CLOSE

You wouldn’t know it by the HBCU sweatshirt that Tracy Morgan is wearing or the fact that he nicknamed his co-star Bruce Willis, “B-Dub” but the only mention of skin color you’ll get in his new movie Cop Out is in reference to exotic animal hide boots.

Directed by Kevin Smith of Jay & Silent Bob fame, Cop Out is a story of two NYPD detectives, Paul Hodges (Morgan) and Jimmy Monroe (Willis) who are trying to hold their family lives together despite the straining demands of the job. When Jimmy tries to hawk his highly valuable baseball card to pay for his daughter’s wedding the duo somehow find themselves wrapped up in a Mexican drug gang’s kidnapping scheme.

“This film stands on the shoulders of all those cop films going back to gangster pictures like In the Heat Of the Night and Bonnie and Clyde” says Willis. “All of these films are about the same thing, the good guys triumphing over the bad guys. I think Cop Out stands by itself as a film that has elements of shoot-em-up, romance, save the girl, two cool tough cops that know how to be cops. [But] at a certain point we decided to make this funny, went balls out and tried to make you laugh.”

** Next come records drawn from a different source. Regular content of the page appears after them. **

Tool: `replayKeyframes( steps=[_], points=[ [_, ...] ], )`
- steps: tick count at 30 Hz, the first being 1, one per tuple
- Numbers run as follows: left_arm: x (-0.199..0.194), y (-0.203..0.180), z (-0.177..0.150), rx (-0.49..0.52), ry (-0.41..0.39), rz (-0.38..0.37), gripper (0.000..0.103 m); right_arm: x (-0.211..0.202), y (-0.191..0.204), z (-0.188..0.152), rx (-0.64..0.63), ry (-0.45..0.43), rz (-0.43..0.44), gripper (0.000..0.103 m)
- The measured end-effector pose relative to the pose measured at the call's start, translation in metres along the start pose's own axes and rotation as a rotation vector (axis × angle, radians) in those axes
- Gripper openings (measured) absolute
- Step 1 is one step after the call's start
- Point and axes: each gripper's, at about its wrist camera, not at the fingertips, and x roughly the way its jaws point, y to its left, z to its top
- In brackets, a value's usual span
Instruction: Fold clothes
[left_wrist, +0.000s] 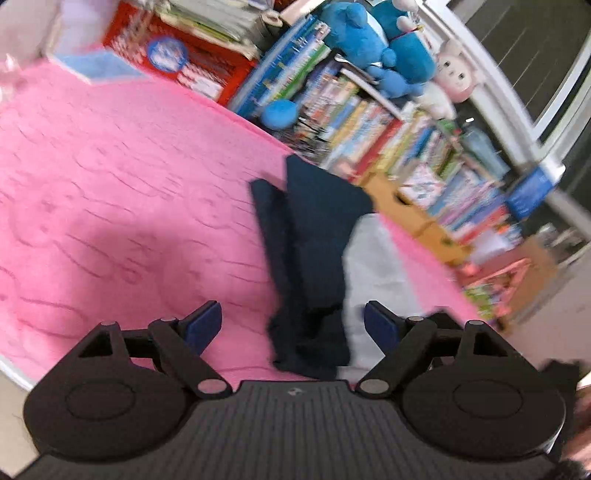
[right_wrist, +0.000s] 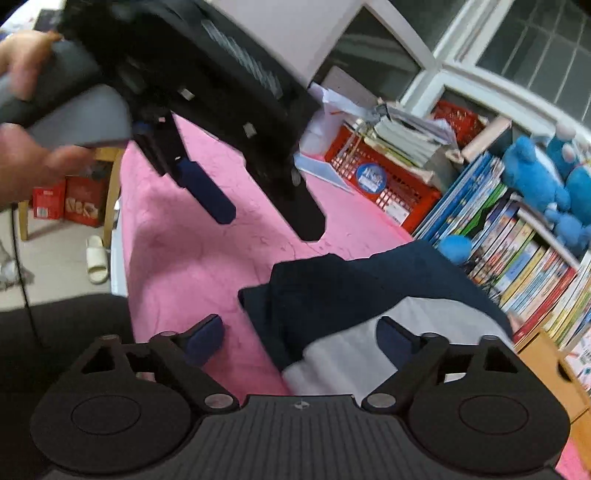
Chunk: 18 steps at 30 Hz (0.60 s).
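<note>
While both grippers stand apart and empty, left gripper (left_wrist: 291, 321) and right gripper (right_wrist: 301, 338) face navy-and-white garment (right_wrist: 351, 291), twelve o'clock, on pink bedspread (left_wrist: 122, 192).

left hand-held gripper (left_wrist: 291, 325) | black body (ribbed top) | blue pads (left_wrist: 203, 325)

A child's bedroom at home is showing here: a pink bed (left_wrist: 129, 184), picture books (left_wrist: 369, 122) lining the wall, plush toys (left_wrist: 373, 40) sitting on top, a slipper (right_wrist: 96, 258) lying on the floor.
</note>
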Motion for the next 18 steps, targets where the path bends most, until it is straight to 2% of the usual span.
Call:
replayKeyframes(
  steps=[2,3,5,7,12,18],
  points=[
    [0.006,0.008,0.005,-0.048,0.03,-0.062,0.085,0.006,-0.001,0.002,0.02,0.011,-0.011,0.07],
    [0.009,0.012,0.008,-0.067,0.043,-0.082,0.085,0.007,-0.002,0.001,0.022,0.007,-0.006,0.067],
    [0.016,0.018,0.012,-0.092,0.057,-0.092,0.085,0.008,-0.001,0.001,0.02,0.006,-0.02,0.045],
    [0.021,0.023,0.015,-0.108,0.069,-0.097,0.085,0.006,0.002,-0.001,0.017,-0.004,-0.043,0.037],
    [0.043,0.036,0.026,-0.165,0.117,-0.144,0.086,-0.011,-0.01,0.004,0.101,-0.068,-0.08,0.022],
    [0.088,0.037,0.046,-0.227,0.186,-0.261,0.089,-0.022,-0.037,0.007,0.221,-0.089,-0.079,0.017]
  ],
)
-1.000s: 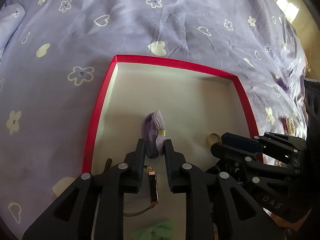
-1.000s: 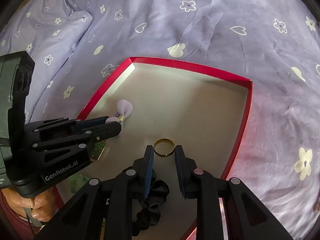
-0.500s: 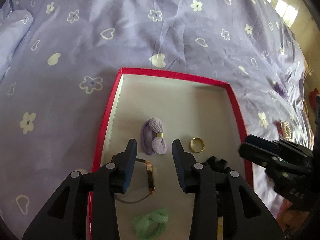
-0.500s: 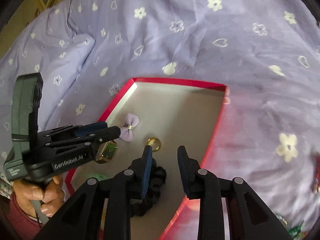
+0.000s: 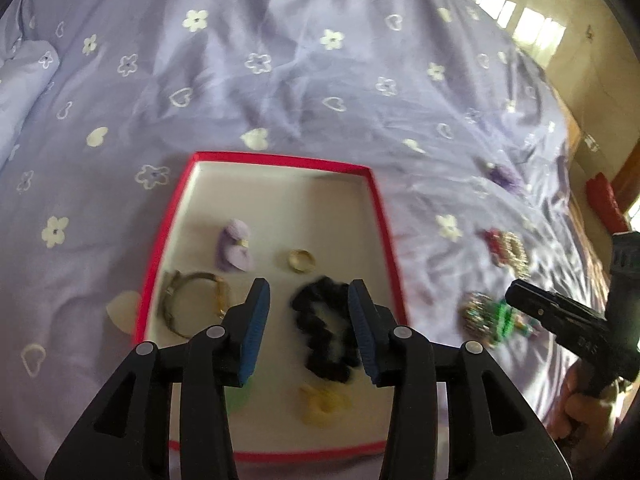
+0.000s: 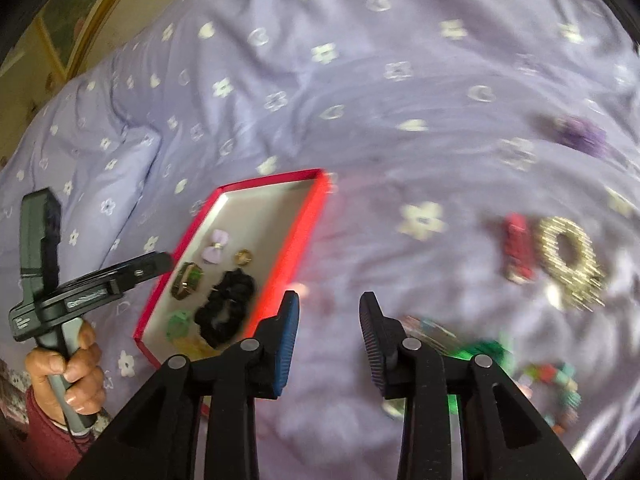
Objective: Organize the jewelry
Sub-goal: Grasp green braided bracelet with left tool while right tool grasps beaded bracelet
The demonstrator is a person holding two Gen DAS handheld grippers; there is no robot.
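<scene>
Hovering with its jaws spread and empty, the left gripper [image 5: 308, 312] sits over the red-rimmed box [image 5: 384, 216], where a lilac bow [image 5: 236, 250], gold ring [image 5: 302, 260], watch [image 5: 196, 304] and black scrunchie [image 5: 326, 328] lie apart; from the right side, the right gripper [image 6: 329, 336] gapes empty above the purple bedspread [image 6: 360, 80], beside the box, near a gold sparkly clip [image 6: 568, 260] and red clip [image 6: 518, 246]

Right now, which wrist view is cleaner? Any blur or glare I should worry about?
Left wrist view is cleaner: red tray and gold ring read fairly sharp, though the window at top right is blown out. Right wrist view is motion-smeared: the gold bracelet and red clip on the bedspread streak. Both show fisheye bending.
</scene>
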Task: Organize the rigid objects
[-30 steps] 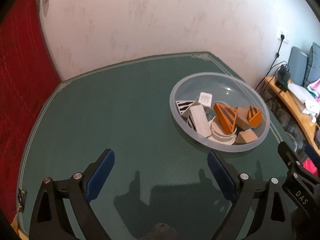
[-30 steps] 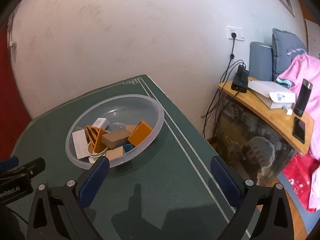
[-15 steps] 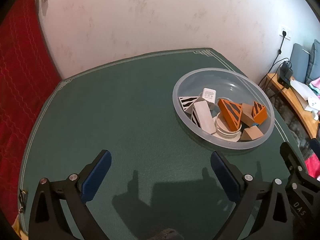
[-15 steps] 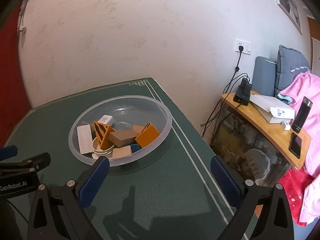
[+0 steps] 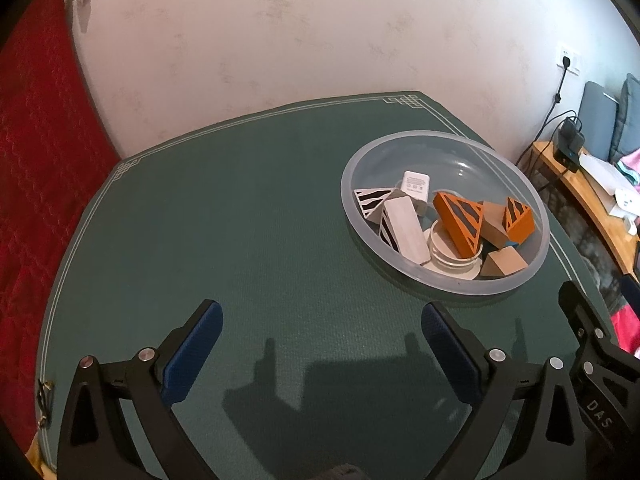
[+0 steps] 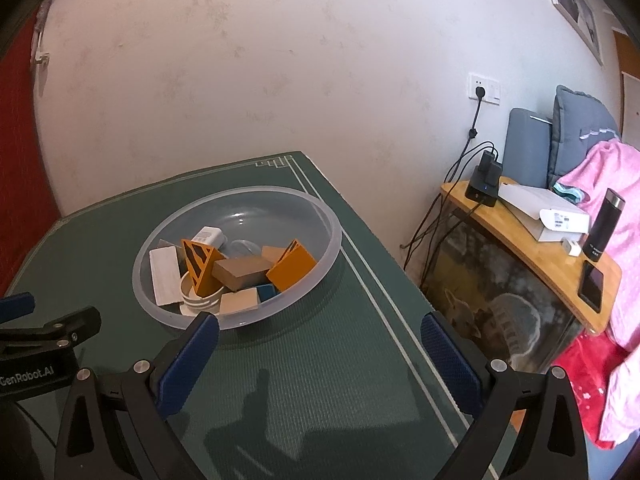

Willis is being rather literal in his last statement. One of the funniest scenes in the movie is when Morgan’s character is interrogating an 11-year-old, foul-mouthed car thief and gets kicked in the groin. But unlike most movies where he just doubles over in pain for a laugh Paul sucker punches the little miscreant right back in the family jewels sending him to the ground.

“I was in “Little Man” and I got beat up by a little kid in the whole movie,” Morgan says anticipating protest from the parental watchdog groups. “If it’s not offensive then it probably wasn’t funny. ”

While there is plenty of tension to go around between the various characters (Paul is convinced that his wife is cheating on him) they never go for the obvious in “Cop Out.” It’s easy to spot the influence of movies  like 48 Hours but there is a significant difference.

“The other thing to note [in] all of these other films we’re being compared to… there is very strong racial tension,” Willis says. “Not one time in this film did we comment on the fact that Tracy’s Black and I’m White and I didn’t miss it at all. It’s so much more fun…we just lept passed it.”

One thing Paul couldn’t get past was his obsession with infidelity. He’s convinced that his wife (played by Kidada Jones) is having an affair with their next-door neighbor and he goes to extreme lengths to collect evidence. Unfortunately, Morgan has personal experience to draw upon.

“It hurt! My heart was shattered,” he says recalling the painful memory of catching an old girlfriend cheating. “I just remembered what my father told me: If you wanna catch a girl cheating, you knock on the front door and run around the back. Cuz he’s coming out the back, and that’s where I caught him. Running out the back with one sneaker on.”

It’s hard to not laugh at Morgan’s pain when he puts his signature inflection on the story and that is what he thinks makes him valuable to this film and other rolls he’s played.

“My sense of humor was a tool for me to get past my mother and father separating, my oldest brother having cerebral palsy and the bullies in the schoolyard. I had to make ‘em laugh to keep ‘em off my ass.”

As director Kevin Smith asserts, Morgan definitely brings “two big buckets of funny” to the set. “He elevates the script.”

Cop Out starring Tracy Morgan, Bruce Willis and Sean Williams Scott is in Theaters Friday February 27th.